D’autres marchands à leur retour répétèrent l’histoire selon laquelle Narveduen était devenue une terre pauvre et avait perdu les arts de magie. Mais tout cela n’était que contes des Lointains, qui sont toujours étranges, et seul mon père leur accordait grande attention. Puis à l’Année Nouvelle, durant la Fête des Agneaux que nous célébrons à Enlad, quand les femmes des bergers viennent apporter à la cité les premiers nés des troupeaux, mon père désigna le sorcier Racine pour dire les sorts d’accroissement sur les agneaux.

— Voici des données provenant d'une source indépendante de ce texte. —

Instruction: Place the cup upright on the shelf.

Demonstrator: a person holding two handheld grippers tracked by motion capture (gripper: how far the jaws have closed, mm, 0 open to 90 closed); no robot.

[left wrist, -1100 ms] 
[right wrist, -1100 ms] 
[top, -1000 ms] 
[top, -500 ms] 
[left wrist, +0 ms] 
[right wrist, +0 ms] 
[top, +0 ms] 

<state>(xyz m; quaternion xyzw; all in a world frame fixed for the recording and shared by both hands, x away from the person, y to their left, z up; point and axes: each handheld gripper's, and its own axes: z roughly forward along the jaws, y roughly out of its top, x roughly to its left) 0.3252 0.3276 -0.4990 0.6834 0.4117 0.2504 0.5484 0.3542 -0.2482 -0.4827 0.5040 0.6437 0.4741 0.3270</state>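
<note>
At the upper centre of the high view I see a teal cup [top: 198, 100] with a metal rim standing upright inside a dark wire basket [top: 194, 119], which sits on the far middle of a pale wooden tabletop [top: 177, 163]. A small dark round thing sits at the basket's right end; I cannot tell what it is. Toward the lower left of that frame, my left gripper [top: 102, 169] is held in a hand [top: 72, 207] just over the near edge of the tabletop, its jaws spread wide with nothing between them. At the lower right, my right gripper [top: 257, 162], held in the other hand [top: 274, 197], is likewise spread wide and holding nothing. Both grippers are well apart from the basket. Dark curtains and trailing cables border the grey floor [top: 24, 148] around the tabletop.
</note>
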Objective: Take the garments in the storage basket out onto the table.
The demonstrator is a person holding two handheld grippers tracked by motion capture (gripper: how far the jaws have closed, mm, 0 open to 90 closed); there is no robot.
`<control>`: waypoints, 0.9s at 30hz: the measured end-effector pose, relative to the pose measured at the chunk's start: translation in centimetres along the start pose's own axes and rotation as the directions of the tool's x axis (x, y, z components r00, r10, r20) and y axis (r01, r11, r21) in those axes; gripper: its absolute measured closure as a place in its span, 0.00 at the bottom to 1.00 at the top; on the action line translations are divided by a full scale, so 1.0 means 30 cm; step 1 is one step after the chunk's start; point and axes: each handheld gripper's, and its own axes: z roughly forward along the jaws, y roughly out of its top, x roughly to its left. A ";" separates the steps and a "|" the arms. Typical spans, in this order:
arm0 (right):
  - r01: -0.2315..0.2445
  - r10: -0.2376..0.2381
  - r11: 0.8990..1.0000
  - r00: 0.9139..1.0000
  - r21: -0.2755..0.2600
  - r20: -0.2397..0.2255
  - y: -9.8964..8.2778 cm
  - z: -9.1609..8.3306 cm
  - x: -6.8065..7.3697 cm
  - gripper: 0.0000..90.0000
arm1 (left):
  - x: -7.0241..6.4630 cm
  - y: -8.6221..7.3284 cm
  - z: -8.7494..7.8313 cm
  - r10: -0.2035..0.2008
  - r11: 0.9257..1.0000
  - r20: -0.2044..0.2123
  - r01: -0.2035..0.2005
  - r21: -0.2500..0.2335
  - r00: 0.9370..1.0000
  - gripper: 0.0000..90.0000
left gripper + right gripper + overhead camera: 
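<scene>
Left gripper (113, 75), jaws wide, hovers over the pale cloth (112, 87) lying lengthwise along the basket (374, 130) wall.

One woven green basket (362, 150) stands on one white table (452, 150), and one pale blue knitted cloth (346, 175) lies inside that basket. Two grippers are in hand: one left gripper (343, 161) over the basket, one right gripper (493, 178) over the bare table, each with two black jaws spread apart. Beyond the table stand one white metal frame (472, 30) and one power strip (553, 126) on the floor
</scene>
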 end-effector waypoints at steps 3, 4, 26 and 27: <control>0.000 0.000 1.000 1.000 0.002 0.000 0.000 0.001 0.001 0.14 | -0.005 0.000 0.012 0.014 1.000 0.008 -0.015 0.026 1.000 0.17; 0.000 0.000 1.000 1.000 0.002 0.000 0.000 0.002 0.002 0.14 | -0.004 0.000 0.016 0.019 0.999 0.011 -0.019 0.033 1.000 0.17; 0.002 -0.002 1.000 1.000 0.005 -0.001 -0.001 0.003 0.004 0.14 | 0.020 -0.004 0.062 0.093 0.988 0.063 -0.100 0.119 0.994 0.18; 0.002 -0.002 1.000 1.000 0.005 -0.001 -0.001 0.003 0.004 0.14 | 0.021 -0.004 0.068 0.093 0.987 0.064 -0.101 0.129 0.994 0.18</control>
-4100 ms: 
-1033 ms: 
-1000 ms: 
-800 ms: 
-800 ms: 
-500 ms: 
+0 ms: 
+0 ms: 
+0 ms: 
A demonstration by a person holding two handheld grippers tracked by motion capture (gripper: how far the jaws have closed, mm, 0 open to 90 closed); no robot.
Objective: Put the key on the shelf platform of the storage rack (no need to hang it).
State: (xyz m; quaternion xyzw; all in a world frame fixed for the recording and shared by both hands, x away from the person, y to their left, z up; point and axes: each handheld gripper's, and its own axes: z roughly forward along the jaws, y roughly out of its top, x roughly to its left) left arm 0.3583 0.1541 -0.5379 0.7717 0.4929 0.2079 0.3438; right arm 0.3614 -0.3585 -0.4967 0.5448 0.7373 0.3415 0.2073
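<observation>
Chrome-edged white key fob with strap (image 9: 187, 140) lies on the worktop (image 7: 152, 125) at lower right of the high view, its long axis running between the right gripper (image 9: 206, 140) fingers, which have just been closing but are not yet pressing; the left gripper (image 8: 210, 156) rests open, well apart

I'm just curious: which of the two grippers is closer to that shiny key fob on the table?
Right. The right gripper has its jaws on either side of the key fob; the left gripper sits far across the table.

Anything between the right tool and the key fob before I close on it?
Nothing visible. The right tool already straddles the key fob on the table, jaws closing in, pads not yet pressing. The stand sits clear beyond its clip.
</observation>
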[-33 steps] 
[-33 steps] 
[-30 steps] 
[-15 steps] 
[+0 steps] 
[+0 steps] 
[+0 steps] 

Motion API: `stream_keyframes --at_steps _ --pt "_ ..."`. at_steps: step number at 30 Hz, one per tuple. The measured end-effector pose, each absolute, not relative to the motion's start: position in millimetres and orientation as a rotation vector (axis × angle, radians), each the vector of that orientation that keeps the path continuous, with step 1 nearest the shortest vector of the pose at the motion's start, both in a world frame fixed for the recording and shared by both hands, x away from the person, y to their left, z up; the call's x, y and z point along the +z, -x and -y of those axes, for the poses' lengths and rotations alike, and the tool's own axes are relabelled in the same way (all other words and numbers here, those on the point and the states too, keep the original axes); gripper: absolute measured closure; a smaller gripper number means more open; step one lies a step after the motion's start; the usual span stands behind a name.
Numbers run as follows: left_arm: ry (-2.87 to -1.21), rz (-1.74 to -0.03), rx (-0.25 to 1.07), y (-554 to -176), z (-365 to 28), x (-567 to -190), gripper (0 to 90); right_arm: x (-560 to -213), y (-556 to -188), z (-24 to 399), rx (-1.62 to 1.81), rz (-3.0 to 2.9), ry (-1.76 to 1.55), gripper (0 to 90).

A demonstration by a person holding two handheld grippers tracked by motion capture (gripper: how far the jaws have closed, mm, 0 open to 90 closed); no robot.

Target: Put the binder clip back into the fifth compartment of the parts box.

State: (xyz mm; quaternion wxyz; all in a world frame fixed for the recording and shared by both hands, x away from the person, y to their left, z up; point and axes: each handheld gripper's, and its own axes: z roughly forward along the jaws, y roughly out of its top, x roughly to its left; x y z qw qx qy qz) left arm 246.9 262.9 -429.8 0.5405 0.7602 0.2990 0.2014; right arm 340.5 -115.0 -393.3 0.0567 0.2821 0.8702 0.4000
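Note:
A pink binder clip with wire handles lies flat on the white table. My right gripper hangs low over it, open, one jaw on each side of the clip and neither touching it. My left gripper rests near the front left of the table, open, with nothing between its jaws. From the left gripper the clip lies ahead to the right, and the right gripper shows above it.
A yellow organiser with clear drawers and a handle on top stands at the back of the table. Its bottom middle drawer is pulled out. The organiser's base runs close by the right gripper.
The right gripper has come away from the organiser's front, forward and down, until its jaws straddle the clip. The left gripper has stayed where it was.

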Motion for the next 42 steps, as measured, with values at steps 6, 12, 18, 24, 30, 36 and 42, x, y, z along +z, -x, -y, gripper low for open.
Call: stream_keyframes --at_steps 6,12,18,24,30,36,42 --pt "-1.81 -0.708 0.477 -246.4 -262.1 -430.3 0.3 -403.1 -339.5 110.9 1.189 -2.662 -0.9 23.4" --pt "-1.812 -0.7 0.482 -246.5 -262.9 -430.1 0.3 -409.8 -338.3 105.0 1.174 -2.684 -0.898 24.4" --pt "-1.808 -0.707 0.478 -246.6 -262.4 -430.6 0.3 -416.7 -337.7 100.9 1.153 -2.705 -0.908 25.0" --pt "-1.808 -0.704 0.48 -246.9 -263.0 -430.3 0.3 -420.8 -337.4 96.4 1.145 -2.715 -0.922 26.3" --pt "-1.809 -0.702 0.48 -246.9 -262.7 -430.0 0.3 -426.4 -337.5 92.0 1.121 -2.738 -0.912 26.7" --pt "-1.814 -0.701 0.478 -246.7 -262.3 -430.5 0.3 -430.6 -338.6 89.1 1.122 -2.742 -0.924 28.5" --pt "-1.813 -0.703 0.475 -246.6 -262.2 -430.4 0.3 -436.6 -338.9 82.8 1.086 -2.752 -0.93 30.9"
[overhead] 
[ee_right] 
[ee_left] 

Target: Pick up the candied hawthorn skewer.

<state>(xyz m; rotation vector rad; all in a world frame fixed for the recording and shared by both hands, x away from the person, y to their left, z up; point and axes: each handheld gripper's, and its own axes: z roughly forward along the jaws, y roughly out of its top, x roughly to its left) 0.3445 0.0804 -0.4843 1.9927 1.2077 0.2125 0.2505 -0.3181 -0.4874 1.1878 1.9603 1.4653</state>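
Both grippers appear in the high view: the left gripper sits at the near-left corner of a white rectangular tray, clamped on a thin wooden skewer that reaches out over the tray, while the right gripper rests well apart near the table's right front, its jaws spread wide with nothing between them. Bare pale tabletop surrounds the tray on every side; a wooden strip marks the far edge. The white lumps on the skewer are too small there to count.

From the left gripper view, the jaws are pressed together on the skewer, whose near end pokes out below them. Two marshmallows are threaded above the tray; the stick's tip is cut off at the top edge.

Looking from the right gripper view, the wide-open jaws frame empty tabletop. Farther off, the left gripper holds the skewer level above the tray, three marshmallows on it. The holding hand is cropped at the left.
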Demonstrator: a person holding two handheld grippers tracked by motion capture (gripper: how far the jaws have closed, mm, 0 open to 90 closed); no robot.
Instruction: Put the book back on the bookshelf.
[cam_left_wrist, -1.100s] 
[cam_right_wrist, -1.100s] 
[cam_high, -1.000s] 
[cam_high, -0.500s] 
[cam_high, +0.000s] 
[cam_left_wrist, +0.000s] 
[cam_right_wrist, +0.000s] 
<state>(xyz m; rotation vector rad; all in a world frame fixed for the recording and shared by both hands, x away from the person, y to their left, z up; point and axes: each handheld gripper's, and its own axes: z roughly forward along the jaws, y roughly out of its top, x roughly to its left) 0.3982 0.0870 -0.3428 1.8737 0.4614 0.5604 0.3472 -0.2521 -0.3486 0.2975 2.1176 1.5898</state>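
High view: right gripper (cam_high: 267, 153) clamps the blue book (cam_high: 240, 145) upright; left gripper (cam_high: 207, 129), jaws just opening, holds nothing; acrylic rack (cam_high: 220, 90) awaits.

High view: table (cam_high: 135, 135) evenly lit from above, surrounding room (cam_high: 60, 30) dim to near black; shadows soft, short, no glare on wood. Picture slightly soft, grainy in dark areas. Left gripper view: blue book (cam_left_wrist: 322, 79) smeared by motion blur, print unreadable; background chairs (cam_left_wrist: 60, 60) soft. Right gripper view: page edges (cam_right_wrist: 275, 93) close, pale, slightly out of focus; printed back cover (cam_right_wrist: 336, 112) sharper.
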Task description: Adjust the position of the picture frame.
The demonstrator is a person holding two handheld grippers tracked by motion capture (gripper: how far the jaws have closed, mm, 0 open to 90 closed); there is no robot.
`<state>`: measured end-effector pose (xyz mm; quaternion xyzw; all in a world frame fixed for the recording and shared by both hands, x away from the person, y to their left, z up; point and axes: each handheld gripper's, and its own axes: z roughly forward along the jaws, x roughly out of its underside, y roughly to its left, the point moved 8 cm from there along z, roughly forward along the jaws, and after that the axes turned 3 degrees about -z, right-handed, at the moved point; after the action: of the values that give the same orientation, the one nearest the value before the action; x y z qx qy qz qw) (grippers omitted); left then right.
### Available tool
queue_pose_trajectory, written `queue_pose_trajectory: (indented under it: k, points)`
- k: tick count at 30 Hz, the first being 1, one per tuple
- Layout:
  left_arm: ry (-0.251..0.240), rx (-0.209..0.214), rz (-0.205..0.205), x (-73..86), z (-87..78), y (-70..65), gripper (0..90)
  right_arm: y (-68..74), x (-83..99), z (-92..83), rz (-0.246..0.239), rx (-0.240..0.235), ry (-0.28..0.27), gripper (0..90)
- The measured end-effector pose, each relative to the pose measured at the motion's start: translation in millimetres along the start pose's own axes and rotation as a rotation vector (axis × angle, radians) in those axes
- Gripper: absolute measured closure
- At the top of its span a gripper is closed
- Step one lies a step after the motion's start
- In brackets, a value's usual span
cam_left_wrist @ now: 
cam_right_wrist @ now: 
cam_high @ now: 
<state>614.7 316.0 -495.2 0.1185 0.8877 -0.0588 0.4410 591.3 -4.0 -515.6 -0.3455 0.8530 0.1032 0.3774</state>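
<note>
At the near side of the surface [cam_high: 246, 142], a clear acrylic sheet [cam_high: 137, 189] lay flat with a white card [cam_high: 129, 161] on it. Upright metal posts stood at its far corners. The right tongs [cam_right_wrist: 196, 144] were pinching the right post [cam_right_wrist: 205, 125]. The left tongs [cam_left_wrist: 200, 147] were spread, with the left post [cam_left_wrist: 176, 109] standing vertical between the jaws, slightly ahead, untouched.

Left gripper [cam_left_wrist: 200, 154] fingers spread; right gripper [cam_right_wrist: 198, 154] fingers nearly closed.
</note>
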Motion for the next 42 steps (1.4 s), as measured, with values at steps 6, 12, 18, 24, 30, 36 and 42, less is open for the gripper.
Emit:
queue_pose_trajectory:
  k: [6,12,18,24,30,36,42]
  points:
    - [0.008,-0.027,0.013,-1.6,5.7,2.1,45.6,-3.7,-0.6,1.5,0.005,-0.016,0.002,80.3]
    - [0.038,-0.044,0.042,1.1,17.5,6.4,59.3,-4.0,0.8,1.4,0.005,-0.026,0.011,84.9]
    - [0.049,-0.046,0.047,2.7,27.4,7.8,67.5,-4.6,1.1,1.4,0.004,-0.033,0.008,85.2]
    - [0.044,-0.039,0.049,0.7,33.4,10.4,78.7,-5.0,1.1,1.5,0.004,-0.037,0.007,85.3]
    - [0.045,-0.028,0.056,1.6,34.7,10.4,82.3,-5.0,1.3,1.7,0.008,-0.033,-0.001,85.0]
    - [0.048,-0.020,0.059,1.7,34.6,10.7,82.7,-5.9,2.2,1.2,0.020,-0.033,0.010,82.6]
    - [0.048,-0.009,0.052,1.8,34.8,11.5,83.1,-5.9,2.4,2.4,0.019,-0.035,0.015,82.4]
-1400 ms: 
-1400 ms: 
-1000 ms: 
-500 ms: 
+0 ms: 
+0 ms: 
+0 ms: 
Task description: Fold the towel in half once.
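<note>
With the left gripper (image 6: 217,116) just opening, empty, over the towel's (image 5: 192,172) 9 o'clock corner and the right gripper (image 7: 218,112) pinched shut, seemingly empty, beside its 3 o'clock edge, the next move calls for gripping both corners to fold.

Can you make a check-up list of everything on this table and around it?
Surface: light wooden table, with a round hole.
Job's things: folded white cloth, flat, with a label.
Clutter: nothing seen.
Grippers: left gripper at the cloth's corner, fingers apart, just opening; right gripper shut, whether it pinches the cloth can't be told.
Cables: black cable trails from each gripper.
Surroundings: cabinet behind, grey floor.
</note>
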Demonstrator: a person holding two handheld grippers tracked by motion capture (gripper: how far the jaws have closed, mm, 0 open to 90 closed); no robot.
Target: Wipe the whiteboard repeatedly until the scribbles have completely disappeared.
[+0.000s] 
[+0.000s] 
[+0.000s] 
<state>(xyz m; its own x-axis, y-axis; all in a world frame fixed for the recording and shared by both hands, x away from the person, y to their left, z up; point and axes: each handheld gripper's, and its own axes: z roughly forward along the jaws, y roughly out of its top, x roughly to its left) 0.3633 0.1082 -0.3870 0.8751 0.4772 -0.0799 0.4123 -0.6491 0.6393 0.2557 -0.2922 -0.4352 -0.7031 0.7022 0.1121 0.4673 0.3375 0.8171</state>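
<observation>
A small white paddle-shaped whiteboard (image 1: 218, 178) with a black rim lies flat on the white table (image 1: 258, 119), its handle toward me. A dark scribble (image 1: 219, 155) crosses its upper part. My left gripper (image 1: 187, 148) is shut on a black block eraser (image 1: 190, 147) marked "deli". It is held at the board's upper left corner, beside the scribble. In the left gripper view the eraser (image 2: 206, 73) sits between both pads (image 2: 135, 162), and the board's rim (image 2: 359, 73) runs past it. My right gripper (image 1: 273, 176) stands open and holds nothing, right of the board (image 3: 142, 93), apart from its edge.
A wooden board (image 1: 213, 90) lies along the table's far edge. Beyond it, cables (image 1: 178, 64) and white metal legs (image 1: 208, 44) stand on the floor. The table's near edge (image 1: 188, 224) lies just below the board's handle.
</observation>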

Mais Racine revint affligé au château, posa à terre son bâton, et dit : « Monseigneur, je ne puis dire les sorts. » Mon père le questionna, mais il ne sut que répondre : « J’ai oublié les mots et le modelage. » Alors mon père se rendit à la place du marché et dit lui-même les sorts, et la fête fut célébrée. Mais je le vis rentrer au château ce soir-là la mine triste et préoccupée, et il me dit : « J’ai prononcé les mots, mais je ne sais s’ils avaient un sens. Et à dire vrai, il y a des ennuis avec les troupeaux ce printemps, les brebis meurent en mettant bas, beaucoup d’agneaux sont morts-nés, et certains… malformés. » La voix aisés et vive du jeune garçon se fit plus basse ; il tressaillit en disant ce mot, et déglutit. « J’ai vu certains d’entre eux », dit-il. Il y eut une pause.